Algo gritó afuera, en la noche que entraba por la ventana. Me quedé mirando la polla y los huevos de mi padre, rodeados de pelo oscuro, grandes, de aspecto grasiento, y algo animal, allí afuera, en el paisaje de la isla, gritó. Las piernas de mi padre temblaban. Entonces apareció una luz, naranja y ondulante, donde no debería haber ninguna luz, allí afuera, sobre las dunas, y se oyeron más alaridos.
—Por el amor de Dios, ¿qué es eso? —resopló mi padre volviendo su cabeza temblorosa hacia la ventana. Yo me levanté, rodeé el pie de la cama y observé por la ventana. Los horribles sonidos y la luz en el extremo de las dunas parecían acercarse. La luz aparecía rodeada de un halo sobre la duna grande que hay detrás de la casa, donde están los Territorios de la Calavera; centelleaba destellos amarillos con jirones de humo.

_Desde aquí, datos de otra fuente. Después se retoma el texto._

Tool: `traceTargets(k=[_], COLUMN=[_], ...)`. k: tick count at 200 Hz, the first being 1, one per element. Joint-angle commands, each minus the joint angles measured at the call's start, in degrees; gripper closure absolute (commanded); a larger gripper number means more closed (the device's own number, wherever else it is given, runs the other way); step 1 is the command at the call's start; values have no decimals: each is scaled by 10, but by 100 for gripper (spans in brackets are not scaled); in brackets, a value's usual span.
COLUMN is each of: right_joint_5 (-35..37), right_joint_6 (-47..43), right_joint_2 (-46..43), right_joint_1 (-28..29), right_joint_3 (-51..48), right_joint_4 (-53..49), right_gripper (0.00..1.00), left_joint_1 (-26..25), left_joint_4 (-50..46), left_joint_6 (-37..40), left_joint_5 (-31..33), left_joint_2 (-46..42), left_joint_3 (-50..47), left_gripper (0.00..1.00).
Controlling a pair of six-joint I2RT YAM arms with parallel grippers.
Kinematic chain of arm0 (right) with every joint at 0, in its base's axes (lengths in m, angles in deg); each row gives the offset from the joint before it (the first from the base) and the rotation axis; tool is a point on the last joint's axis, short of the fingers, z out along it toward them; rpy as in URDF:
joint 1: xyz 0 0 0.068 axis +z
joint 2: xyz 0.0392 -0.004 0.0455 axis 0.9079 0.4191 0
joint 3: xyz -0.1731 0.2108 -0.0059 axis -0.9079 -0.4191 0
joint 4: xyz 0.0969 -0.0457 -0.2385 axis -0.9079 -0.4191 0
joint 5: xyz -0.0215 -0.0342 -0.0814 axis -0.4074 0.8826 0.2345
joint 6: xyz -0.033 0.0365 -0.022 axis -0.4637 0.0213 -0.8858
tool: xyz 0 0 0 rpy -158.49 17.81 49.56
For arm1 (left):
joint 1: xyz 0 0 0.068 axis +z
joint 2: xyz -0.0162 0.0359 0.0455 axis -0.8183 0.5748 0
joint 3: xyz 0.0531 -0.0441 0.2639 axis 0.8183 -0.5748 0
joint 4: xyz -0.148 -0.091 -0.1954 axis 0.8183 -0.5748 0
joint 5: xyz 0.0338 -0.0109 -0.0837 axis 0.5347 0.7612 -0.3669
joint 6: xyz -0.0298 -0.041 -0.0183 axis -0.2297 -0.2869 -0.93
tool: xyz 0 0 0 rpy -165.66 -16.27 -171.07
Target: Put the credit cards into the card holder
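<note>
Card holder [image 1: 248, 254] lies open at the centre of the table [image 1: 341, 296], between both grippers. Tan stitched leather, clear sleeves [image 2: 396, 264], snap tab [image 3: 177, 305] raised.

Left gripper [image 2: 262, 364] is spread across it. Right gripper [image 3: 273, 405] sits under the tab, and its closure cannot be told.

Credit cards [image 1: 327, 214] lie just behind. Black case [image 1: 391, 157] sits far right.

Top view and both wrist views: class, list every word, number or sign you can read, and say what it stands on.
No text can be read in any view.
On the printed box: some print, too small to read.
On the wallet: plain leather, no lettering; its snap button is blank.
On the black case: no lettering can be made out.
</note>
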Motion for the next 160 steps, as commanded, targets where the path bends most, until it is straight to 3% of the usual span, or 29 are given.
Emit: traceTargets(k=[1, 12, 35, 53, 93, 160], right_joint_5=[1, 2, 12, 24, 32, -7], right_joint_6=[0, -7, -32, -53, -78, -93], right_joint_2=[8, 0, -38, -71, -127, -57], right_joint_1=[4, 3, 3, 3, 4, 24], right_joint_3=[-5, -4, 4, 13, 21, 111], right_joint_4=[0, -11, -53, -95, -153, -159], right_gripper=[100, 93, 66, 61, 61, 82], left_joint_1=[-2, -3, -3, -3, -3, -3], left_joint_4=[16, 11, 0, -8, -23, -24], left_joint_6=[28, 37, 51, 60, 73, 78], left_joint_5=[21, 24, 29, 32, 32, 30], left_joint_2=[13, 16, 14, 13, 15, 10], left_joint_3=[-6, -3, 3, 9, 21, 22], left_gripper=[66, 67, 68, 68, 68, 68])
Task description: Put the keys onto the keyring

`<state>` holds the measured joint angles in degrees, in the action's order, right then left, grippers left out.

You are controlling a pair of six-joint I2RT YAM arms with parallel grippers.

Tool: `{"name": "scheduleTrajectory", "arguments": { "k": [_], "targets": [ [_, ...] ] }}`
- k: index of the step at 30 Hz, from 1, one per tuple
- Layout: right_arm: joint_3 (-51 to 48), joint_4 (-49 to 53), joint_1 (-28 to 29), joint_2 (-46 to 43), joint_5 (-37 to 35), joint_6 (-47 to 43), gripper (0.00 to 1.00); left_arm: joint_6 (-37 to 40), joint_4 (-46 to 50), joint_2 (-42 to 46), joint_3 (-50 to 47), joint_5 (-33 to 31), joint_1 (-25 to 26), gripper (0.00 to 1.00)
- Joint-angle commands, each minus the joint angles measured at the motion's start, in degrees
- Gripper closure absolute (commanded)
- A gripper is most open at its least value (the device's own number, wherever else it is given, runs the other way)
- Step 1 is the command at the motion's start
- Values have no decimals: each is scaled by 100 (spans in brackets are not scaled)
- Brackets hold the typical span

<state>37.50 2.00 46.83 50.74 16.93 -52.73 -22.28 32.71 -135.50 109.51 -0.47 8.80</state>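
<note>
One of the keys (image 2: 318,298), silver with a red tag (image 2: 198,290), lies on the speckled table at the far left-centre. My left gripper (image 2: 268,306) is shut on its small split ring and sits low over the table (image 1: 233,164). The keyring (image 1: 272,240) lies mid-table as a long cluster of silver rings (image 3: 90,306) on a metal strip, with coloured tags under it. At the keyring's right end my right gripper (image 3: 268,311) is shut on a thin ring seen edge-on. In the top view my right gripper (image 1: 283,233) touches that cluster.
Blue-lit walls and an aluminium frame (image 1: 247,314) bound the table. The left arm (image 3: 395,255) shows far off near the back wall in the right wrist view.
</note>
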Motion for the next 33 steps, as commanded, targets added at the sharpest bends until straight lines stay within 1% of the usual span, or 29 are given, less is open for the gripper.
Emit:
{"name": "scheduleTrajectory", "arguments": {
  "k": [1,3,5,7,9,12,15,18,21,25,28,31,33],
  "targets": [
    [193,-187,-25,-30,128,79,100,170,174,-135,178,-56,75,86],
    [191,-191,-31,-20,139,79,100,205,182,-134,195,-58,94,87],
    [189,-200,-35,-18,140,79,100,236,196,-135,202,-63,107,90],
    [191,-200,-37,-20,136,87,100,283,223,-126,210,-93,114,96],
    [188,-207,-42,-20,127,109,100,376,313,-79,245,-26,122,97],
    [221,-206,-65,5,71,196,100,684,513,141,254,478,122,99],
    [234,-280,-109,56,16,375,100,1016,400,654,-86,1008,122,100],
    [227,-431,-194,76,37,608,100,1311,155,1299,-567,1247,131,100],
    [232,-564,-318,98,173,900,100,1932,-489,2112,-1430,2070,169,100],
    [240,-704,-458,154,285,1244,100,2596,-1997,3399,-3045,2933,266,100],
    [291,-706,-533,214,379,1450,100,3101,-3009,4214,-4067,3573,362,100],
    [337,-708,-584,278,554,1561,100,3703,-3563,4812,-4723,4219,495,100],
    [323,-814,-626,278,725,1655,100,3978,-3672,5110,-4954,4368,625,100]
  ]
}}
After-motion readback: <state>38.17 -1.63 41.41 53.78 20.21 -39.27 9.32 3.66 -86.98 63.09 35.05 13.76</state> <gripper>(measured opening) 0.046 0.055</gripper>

El sonido era el que haría un perro en llamas, pero amplificado, repetido una y otra vez, y con un tono distinto. La luz se fue haciendo más intensa y algo vino corriendo por la cima de la gran duna, algo en llamas, gritando y corriendo por la ladera que da al mar en la duna de los Territorios de la Calavera. Era una oveja y venía seguida por otras. Primero otras dos, y después media docena de animales aparecieron en estampida sobre la hierba y la arena. En unos segundos la ladera se vio cubierta de ovejas ardiendo, con el vellón en llamas, balando salvajemente y corriendo ladera abajo, prendiendo la hierba y los matojos que crecían entre la arena y dejándolos ardiendo en su flamígera estela.